Large-scale DNA sequencing is creating a sequence infrastructure of great benefit to protein biochemistry. Concurrent with the application of large-scale DNA sequencing to whole genome analysis, mass spectrometry has attained the capability to rapidly, and with remarkable sensitivity, determine weights and amino acid sequences of peptides. Computer algorithms have been developed to use the two different types of data generated by mass spectrometers to search sequence databases. When a protein is digested with a site-specific protease, the molecular weights of the resulting collection of peptides, the mass map or fingerprint, can be determined using mass spectrometry. The molecular weights of the set of peptides derived from the digestion of a protein can then be used to identify the protein. Several different approaches have been developed. Protein identification using peptide mass mapping is an effective technique when studying organisms with completed genomes. A second method is based on the use of data created by tandem mass spectrometers. Tandem mass spectra contain highly specific information in the fragmentation pattern as well as sequence information. This information has been used to search databases of translated protein sequences as well as nucleotide databases such as expressed sequence tag (EST) sequences. The ability to search nucleotide databases is an advantage when analyzing data obtained from organisms whose genomes are not yet completed, but a large amount of expressed gene sequence is available (e.g., human and mouse). Furthermore, a strength of using tandem mass spectra to search databases is the ability to identify proteins present in fairly complex mixtures.
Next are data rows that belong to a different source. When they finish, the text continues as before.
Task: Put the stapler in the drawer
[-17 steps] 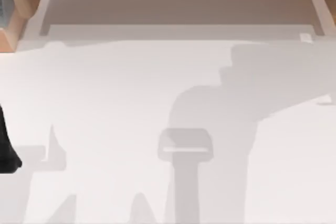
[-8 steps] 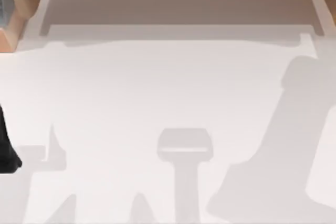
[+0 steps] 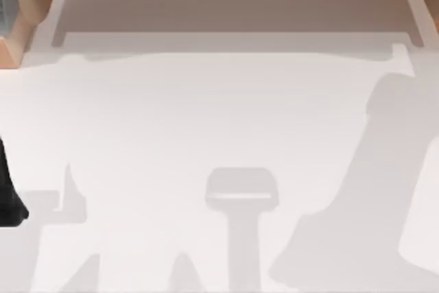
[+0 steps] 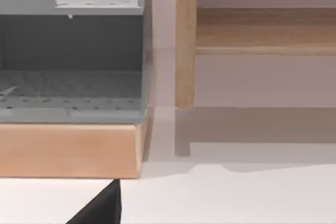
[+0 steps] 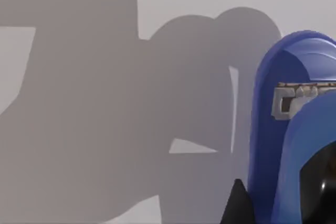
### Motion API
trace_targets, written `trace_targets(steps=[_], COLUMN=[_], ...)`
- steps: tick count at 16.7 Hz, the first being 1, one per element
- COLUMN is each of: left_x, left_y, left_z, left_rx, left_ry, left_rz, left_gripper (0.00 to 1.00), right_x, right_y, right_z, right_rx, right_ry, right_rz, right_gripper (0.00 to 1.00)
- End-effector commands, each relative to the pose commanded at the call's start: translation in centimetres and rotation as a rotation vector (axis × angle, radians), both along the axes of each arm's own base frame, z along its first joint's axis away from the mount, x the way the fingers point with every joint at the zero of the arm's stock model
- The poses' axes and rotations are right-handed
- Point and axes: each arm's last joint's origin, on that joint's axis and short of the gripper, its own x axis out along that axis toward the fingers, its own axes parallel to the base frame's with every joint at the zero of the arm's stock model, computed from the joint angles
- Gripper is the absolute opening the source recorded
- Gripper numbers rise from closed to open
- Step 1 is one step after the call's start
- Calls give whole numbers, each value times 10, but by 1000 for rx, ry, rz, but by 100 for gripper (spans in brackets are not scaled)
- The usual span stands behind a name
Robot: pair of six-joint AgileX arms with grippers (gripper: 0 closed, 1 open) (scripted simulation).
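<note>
The stapler (image 5: 273, 129) is a bright blue bar with a pale metal mark, very close in the right wrist view and held above the white table. My right gripper (image 5: 294, 203) is shut on it, and one black fingertip (image 5: 239, 205) lies against its side. The drawer (image 3: 233, 40) stands pulled out under the wooden shelf at the table's far edge, pale inside; its front also shows in the left wrist view (image 4: 252, 129). My left arm (image 3: 8, 197) is parked at the table's left edge, with a black tip of its gripper (image 4: 102, 208) in the left wrist view.
A wooden cabinet (image 4: 68, 150) with grey perforated shelves stands at the far left corner, beside a wooden leg (image 4: 185, 40) of the shelf. The right arm's broad shadow (image 3: 370, 190) falls on the right half of the white table (image 3: 171, 121).
The right arm's shadow swung from the middle of the table to the right side between the first two frames. Since then it has stayed put, and the left arm has not moved.
</note>
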Motion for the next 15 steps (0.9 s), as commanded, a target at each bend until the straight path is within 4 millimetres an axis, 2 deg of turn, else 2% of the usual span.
trace_targets(steps=[9,15], left_x=[0,0], left_y=[0,0], left_z=[0,0], left_rx=[0,0], left_ry=[0,0], left_rz=[0,0], left_gripper=[100,100], right_x=[0,0], right_y=[0,0], right_z=[0,0], right_rx=[0,0], right_ry=[0,0], right_rz=[0,0], right_gripper=[98,100])
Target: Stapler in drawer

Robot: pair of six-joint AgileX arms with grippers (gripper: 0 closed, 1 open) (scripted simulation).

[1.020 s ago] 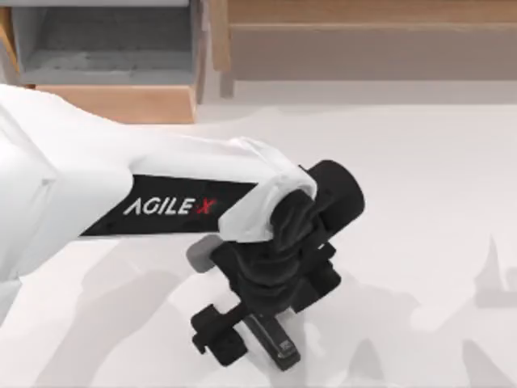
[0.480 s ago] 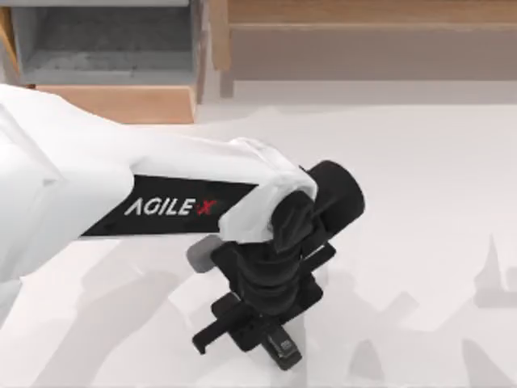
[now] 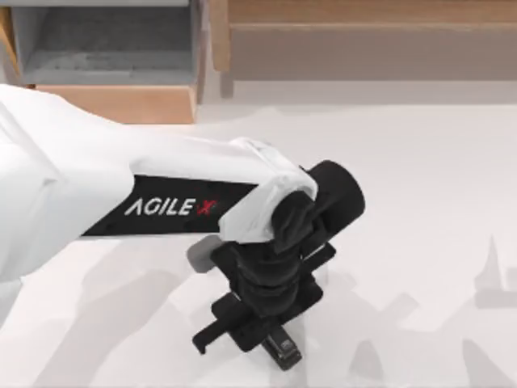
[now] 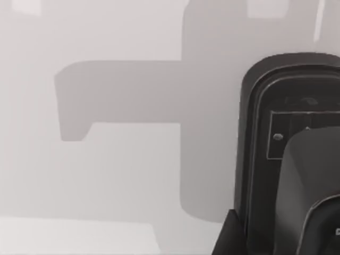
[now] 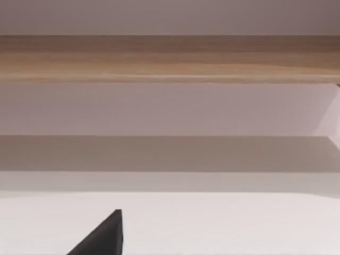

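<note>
Hovering over the stapler [image 3: 284, 349] on the desk [image 3: 420, 202], left hand [image 3: 266, 339] has fingers closed on its body; rigid, smooth, light, so grip mid-length across narrow sides. Drawer [image 3: 113, 101] open, well apart.

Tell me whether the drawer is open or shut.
Open. In the top view the drawer shows its light wood front pulled toward the table and its grey interior exposed behind it, nothing inside.

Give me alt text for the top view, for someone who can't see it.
The left arm's hand is down over the black stapler on the white table, near the front edge. The open drawer stands at the back left, beside a long wooden cabinet.
</note>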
大规模DNA测序正在构建一个对蛋白质生物化学大有裨益的序列基础设施。在将大规模DNA测序应用于全基因组分析的同时,质谱分析法已具备快速且以极高灵敏度测定肽段分子量和氨基酸序列的能力。人们已开发出计算机算法,用于利用质谱仪生成的两种不同类型的数据搜索序列数据库。当用位点特异性蛋白酶消化蛋白质时,可使用质谱分析法测定所得肽段集合的分子量,即质量图谱或指纹图谱。然后,源自蛋白质消化的肽段组的分子量可用于鉴定该蛋白质。现已开发出几种不同的方法。在研究具有完整基因组的生物体时,使用肽质量图谱进行蛋白质鉴定是一种有效的技术。第二种方法基于串联质谱仪所产生数据的应用。串联质谱图在碎片模式中包含高度特异性信息以及序列信息。此信息已用于搜索翻译后的蛋白质序列数据库以及核苷酸数据库,如表达序列标签(EST)序列。在分析从基因组尚未完成但有大量表达基因序列(如人类和小鼠)的生物体获得的数据时,搜索核苷酸数据库的能力是一项优势。此外,使用串联质谱图搜索数据库的一个优点是能够鉴定存在于相当复杂混合物中的蛋白质。